• **WHAT THE TASK ASKS**: Print the lines that run from the line with "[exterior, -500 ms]" to the line with "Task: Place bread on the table", keeping both end lines, exactly as they appear in the entries below, and nothing else.

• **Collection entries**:
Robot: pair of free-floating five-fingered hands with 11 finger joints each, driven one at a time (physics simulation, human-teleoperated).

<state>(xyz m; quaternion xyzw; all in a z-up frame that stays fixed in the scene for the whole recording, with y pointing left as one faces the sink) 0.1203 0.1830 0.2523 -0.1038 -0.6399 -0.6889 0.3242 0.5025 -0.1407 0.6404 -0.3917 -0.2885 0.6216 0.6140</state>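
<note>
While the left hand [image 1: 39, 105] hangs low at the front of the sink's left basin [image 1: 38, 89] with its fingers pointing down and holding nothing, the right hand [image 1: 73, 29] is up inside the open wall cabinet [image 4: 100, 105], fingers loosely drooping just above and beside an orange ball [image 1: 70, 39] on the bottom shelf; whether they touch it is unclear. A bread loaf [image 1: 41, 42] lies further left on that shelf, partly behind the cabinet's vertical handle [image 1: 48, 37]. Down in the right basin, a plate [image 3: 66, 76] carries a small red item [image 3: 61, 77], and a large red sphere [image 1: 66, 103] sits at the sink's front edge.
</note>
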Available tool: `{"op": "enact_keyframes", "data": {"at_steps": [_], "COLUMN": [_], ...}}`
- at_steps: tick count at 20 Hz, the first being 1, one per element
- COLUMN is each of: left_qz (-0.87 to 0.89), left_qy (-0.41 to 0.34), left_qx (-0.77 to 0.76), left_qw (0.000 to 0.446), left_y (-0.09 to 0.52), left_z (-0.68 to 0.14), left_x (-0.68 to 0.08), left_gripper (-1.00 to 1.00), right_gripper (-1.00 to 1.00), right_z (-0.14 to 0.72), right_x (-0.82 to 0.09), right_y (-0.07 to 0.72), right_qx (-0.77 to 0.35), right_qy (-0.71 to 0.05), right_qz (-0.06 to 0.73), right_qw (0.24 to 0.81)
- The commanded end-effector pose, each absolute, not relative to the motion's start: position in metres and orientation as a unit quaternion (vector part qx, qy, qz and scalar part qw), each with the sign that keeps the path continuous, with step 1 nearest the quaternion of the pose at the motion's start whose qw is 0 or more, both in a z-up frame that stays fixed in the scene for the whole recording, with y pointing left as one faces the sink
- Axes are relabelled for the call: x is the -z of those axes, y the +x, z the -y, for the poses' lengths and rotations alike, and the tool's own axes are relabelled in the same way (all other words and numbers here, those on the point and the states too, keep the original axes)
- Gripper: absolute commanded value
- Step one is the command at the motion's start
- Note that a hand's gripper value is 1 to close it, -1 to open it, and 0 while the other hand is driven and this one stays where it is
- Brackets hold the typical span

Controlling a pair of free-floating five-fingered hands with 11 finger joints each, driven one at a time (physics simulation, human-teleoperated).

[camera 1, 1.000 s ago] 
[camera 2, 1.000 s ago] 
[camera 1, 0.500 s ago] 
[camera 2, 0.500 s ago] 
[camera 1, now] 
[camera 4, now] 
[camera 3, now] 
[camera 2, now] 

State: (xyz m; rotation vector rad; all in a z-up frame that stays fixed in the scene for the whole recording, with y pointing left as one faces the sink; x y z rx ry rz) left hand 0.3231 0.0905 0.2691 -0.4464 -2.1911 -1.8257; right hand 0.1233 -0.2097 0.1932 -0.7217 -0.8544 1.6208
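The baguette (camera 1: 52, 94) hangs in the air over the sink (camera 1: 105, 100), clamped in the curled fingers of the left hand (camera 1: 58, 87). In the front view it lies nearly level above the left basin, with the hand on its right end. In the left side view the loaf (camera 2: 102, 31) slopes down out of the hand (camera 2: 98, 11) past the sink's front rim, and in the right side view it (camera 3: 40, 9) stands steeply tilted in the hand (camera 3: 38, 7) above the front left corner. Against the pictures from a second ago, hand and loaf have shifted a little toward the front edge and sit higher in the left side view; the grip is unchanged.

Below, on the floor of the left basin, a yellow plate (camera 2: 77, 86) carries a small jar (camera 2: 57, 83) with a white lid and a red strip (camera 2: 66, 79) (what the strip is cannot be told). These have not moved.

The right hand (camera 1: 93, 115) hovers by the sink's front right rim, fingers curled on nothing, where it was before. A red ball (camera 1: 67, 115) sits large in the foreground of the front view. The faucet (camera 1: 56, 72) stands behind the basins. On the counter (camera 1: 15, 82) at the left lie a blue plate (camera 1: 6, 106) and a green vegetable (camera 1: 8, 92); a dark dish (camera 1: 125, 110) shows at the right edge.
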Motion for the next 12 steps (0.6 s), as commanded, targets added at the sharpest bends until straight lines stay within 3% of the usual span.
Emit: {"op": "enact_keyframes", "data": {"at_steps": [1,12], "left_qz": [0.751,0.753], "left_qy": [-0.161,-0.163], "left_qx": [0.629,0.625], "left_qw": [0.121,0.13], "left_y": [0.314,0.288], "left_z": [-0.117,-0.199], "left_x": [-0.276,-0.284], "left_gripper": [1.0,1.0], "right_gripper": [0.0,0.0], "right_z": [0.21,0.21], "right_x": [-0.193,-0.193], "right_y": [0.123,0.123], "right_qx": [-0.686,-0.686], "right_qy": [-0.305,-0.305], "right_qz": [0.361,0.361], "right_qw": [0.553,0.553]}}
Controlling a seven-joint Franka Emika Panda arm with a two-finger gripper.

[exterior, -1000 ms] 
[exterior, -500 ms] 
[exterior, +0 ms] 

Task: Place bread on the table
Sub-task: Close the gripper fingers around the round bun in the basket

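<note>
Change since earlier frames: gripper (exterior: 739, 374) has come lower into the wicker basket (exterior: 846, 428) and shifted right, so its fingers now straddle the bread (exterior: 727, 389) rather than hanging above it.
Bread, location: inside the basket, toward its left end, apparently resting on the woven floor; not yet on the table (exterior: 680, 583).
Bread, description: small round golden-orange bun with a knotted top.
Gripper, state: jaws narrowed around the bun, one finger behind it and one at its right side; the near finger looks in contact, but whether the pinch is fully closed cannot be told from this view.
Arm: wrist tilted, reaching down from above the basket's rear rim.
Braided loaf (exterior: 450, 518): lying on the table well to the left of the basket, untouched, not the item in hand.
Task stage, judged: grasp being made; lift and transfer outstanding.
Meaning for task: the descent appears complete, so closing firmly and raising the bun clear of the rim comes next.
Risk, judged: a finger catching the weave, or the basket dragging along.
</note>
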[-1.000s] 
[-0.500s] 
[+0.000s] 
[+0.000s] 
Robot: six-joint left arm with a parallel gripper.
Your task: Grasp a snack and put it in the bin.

• **YOUR RESPONSE**:
[exterior, -500 ms] 
[exterior, +0 ms] 

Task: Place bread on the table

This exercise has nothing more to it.